Thoughts about labor and delivery, for most pregnant women, are riddled with questions and anxiety about the unknown. For the pregnant woman with opioid use disorder (OUD), there is an additional layer of stress, emotions, and anxiety related to childbirth and motherhood associated with her path to wellness and recovery. After having built relationships and trust with her prenatal care team, the thought of transitioning care to a new team of providers in the L&D unit can cause additional stress for the mother with OUD. She may or may not have already met or had an opportunity to build trust and relationships with this staff and may question their motives, feel judged, and begin to worry that her newborn will be taken from her or that her pain will not be managed due to her OUD status.
Providing education about expected health care services and processes is associated with social and psychological benefits including reduced fears and anxiety, and provides patients with an opportunity to ask questions, thus increasing a patient’s overall knowledge related to the anticipated experience. Providing education on what to expect in the hospital during a prenatal care appointment can reinforce previously received childbirth education and/or facilitate education for those who were unable or chose not to attend.

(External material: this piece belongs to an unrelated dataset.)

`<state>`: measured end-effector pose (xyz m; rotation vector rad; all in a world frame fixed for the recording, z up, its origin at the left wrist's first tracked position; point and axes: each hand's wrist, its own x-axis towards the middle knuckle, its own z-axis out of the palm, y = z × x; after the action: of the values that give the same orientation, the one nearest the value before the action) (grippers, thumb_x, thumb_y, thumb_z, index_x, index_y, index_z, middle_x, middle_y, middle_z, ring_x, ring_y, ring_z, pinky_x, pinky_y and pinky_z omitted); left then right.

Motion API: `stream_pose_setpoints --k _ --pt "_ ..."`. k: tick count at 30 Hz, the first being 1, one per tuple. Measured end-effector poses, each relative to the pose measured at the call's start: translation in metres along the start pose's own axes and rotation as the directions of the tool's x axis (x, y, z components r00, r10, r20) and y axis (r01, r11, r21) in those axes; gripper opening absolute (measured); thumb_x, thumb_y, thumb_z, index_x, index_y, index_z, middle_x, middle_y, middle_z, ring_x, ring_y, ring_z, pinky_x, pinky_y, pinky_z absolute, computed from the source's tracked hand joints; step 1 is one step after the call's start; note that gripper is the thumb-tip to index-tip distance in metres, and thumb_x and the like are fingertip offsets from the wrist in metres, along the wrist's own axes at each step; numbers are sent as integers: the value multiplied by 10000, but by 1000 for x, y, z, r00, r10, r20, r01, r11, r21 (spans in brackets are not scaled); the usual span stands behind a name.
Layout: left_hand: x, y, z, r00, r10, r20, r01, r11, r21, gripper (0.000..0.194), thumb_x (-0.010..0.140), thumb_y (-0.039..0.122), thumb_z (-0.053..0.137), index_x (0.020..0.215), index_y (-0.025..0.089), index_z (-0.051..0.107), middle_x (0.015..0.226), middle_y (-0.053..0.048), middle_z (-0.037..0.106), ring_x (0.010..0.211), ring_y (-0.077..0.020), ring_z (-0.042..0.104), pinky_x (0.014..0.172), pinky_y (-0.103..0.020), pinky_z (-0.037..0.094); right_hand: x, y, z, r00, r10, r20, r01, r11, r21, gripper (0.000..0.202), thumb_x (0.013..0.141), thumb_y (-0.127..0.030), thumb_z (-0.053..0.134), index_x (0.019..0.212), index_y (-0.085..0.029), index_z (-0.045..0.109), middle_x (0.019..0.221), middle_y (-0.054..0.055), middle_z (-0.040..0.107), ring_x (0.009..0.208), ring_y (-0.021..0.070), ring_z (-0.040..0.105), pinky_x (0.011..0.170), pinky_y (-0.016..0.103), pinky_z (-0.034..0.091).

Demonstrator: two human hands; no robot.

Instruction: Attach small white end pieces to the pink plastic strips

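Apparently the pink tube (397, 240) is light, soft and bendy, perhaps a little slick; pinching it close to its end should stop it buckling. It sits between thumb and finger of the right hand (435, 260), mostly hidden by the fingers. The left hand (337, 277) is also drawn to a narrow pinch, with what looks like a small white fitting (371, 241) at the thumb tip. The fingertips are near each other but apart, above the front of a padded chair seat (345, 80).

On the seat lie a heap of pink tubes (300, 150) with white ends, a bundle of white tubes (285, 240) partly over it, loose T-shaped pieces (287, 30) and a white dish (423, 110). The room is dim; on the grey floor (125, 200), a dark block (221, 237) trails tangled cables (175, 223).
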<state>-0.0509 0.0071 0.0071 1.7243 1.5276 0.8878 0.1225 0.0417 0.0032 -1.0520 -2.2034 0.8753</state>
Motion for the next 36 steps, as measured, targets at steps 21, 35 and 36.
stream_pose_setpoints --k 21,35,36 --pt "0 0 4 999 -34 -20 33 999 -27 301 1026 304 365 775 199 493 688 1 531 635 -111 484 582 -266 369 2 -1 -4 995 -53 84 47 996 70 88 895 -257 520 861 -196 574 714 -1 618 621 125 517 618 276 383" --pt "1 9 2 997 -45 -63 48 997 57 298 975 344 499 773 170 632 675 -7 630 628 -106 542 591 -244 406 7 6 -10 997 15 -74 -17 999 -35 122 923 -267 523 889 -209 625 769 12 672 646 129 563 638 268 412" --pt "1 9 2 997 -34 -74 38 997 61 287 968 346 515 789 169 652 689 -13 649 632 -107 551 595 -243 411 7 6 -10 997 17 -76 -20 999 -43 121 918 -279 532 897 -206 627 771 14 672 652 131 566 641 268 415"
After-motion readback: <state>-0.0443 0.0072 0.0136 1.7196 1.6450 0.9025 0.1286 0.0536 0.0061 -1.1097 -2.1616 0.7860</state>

The “what to expect in the hospital” conversation during a prenatal care appointment is an opportunity to introduce the new L&D team and to discuss goals and options for pain management and institutional screening and drug testing. It is also an opportunity to address and debunk any myths or untruths about the upcoming experience, especially regarding social and child welfare referrals and support. Transparency in the provision of information shows that providers care and facilitates continued engagement by the mother with OUD in the development of a Plan of Safe Care and self-management. Ultimately these efforts increase coping skills and support the increased likelihood of a positive labor experience.